### PROVIDED INFORMATION:
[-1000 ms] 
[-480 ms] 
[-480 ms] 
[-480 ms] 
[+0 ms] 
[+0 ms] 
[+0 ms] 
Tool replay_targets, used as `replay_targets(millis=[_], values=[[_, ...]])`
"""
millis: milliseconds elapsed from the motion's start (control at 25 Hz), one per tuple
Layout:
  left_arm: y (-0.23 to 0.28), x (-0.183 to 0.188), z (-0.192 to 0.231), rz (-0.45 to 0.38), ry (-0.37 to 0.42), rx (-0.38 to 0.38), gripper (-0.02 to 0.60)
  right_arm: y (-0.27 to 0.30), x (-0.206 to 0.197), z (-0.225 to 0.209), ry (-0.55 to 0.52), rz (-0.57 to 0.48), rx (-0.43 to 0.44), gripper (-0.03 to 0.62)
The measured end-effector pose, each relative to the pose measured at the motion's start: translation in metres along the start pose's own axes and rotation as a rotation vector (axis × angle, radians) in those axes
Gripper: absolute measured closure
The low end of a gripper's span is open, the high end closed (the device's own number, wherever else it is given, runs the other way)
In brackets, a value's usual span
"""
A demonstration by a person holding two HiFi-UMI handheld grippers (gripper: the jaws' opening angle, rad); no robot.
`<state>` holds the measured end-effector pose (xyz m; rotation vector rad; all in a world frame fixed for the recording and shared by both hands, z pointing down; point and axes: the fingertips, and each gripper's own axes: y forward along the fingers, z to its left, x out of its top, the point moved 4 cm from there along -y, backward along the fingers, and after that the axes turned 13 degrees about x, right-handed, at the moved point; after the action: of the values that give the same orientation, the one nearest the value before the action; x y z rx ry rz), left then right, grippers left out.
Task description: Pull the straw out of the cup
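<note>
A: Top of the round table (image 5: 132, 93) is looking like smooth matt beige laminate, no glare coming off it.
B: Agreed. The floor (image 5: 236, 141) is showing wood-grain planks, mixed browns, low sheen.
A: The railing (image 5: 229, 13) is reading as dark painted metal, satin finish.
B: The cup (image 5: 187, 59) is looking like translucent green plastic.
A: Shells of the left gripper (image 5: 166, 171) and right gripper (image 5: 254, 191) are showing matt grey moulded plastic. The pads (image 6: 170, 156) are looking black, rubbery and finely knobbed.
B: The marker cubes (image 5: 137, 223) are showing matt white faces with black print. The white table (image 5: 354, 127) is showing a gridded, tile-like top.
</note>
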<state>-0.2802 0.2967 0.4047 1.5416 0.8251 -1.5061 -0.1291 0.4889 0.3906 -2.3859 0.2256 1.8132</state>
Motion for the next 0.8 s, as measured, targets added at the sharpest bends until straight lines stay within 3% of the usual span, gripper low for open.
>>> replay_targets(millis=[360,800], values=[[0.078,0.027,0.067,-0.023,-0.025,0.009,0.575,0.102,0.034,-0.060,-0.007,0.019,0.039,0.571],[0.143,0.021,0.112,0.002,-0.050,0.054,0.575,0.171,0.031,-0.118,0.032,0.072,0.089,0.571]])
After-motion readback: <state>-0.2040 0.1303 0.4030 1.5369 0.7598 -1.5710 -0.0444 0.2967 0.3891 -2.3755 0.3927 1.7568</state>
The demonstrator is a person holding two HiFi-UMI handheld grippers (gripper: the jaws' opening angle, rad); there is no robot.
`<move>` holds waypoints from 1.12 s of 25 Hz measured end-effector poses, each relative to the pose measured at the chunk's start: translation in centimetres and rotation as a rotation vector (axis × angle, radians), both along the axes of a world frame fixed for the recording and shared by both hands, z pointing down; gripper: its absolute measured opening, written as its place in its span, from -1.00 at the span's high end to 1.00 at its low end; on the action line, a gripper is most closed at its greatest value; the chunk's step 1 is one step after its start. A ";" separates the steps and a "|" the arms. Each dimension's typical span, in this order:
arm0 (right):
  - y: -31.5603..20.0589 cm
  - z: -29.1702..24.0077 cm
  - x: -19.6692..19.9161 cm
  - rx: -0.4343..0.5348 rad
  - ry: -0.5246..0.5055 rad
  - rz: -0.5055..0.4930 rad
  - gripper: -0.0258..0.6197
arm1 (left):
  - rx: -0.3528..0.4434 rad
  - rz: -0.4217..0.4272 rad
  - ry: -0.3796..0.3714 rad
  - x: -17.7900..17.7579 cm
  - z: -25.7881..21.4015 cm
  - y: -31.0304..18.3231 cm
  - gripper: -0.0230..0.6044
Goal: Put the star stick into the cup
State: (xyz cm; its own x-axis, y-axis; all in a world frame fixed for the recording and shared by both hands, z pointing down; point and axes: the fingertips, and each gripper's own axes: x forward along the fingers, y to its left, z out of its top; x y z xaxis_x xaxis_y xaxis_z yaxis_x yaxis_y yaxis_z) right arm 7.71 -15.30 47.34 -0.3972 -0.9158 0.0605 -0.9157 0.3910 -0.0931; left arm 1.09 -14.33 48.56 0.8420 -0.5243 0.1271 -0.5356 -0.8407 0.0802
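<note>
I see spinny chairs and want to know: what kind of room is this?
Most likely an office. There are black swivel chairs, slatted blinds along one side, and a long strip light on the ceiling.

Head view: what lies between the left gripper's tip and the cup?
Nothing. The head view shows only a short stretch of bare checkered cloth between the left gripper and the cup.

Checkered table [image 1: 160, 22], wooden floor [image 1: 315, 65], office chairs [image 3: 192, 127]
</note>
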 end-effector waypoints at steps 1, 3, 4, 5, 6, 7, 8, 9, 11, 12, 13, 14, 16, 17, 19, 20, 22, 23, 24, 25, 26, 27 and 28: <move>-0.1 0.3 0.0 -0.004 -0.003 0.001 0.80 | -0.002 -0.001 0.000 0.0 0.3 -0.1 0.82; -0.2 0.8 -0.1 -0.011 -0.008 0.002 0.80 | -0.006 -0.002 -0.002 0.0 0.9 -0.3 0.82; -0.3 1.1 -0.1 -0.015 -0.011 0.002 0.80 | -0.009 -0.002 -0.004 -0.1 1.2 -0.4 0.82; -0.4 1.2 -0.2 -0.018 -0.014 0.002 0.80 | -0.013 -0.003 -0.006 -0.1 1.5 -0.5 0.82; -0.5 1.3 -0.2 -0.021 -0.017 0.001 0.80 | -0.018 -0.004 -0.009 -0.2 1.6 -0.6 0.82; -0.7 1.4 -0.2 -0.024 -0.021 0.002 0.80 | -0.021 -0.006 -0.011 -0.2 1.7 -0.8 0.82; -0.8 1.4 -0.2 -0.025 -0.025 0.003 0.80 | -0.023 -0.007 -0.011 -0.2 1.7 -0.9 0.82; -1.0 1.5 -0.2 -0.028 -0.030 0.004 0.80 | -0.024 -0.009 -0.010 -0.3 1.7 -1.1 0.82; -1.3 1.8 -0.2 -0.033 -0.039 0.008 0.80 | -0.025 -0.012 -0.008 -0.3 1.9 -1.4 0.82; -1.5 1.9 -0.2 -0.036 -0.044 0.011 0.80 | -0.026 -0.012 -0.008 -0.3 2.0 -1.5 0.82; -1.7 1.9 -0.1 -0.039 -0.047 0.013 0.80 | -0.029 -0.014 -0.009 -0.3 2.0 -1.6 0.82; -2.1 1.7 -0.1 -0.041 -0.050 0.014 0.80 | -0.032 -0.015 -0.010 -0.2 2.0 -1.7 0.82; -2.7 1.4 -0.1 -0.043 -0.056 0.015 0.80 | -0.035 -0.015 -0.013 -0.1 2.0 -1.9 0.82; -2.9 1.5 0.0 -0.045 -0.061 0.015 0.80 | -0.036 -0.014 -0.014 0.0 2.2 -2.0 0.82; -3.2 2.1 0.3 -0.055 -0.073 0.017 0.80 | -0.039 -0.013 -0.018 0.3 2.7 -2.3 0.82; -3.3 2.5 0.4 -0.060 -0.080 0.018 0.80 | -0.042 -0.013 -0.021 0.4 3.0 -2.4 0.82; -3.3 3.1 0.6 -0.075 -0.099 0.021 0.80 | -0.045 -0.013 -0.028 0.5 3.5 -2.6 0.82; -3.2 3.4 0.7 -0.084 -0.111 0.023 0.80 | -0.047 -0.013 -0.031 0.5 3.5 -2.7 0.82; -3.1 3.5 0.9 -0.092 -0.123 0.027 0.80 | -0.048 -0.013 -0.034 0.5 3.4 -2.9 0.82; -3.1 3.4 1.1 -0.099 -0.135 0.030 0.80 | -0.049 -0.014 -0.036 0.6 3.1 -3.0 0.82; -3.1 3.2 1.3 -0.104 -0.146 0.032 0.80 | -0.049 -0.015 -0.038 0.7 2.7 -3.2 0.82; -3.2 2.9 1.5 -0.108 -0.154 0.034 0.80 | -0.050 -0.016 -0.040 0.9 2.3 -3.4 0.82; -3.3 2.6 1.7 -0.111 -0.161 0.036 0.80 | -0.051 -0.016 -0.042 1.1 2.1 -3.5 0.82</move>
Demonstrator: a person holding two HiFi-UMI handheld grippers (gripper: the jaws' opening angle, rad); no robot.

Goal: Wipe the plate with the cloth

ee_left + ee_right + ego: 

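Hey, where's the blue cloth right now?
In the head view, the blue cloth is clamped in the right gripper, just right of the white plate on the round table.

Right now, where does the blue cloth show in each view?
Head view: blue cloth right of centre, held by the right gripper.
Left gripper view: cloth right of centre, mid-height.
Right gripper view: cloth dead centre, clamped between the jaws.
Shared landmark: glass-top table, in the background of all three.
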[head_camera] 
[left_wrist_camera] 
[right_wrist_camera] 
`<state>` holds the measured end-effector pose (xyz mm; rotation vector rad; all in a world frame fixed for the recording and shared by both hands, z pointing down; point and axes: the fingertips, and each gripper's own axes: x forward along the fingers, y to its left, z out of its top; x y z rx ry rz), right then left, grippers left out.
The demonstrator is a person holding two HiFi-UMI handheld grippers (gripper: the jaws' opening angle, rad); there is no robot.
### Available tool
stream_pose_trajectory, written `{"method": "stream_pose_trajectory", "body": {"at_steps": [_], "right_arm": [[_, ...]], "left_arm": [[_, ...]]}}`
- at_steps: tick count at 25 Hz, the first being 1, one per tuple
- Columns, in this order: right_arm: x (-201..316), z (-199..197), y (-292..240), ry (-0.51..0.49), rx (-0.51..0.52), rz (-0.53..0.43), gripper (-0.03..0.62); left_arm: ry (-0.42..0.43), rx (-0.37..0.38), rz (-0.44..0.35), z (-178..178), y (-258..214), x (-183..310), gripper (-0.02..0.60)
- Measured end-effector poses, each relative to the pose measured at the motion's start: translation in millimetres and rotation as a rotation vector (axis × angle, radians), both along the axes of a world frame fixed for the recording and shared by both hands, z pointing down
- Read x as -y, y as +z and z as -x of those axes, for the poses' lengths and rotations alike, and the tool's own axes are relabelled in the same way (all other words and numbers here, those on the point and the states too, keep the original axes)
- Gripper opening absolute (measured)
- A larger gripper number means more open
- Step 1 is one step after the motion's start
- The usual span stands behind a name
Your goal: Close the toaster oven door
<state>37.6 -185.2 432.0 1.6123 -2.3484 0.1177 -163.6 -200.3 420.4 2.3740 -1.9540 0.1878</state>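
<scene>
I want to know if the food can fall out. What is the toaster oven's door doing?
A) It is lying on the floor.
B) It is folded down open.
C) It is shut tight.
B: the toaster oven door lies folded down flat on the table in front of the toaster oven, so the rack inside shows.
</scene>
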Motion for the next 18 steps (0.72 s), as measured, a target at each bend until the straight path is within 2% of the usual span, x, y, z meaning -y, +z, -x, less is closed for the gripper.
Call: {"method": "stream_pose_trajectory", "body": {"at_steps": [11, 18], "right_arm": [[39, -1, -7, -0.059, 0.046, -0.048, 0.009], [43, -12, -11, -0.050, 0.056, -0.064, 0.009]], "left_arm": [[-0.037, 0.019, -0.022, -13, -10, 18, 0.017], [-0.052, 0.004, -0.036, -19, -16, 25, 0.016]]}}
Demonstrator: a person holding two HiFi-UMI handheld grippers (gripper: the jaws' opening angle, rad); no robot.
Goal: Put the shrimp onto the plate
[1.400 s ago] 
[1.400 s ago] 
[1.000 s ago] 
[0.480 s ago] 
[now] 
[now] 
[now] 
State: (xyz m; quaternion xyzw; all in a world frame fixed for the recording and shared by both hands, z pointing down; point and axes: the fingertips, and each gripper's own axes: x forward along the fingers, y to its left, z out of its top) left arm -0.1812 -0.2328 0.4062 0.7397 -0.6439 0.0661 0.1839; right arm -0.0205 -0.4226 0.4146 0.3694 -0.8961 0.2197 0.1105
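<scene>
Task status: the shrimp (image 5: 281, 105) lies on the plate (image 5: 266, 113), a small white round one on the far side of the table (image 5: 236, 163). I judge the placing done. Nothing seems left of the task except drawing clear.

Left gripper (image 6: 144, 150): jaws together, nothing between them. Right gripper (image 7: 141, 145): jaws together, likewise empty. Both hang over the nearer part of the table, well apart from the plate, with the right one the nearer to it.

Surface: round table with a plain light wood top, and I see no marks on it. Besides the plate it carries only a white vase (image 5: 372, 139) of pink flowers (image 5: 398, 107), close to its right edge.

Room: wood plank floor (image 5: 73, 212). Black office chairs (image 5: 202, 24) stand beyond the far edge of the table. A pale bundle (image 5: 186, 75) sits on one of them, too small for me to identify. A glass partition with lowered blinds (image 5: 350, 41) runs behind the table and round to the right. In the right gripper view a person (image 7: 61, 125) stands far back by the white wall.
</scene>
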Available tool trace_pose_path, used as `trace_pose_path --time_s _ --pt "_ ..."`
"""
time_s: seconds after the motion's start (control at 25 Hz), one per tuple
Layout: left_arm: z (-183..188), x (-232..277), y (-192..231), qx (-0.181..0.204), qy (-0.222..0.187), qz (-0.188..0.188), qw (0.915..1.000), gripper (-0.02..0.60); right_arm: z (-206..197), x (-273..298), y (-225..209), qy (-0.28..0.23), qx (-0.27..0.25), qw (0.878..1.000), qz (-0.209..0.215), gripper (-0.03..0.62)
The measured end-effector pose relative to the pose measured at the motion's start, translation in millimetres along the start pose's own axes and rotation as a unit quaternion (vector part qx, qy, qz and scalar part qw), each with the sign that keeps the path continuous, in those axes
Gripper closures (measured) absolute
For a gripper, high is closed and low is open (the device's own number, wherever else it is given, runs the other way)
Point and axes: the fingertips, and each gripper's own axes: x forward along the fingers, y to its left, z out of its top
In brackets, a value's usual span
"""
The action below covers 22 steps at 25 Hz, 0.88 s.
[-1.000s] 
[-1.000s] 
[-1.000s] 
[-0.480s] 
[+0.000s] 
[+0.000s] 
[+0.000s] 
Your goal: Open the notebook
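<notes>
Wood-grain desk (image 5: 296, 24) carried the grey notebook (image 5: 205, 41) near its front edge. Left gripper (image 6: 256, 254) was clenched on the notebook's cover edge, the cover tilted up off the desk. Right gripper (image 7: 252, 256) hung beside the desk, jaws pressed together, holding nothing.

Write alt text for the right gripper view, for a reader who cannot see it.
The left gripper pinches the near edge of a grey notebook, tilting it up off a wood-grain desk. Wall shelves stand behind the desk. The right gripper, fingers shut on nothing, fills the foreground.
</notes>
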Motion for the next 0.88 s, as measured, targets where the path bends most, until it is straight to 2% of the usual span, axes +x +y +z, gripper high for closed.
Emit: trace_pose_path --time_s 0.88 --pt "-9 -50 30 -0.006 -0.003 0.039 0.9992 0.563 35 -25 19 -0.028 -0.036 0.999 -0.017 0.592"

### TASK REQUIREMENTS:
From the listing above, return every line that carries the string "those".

### SOLUTION BELOW:
The measured end-effector pose, each relative to the pose measured at the motion's start: translation in metres along the start pose's own axes and rotation as a rotation vector (axis × angle, radians) in those axes
- Read x as -y, y as +z and z as -x of those axes, for the poses' lengths and rotations alike, and the tool's own axes are relabelled in the same way (all other words and numbers here, those on the point and the states too, keep the original axes)
The measured end-effector pose relative to the pose measured at the motion's start, translation in millimetres along the start pose's own axes and rotation as a unit quaternion (vector part qx, qy, qz and scalar part qw), each with the sign that keeps the path continuous, in those axes

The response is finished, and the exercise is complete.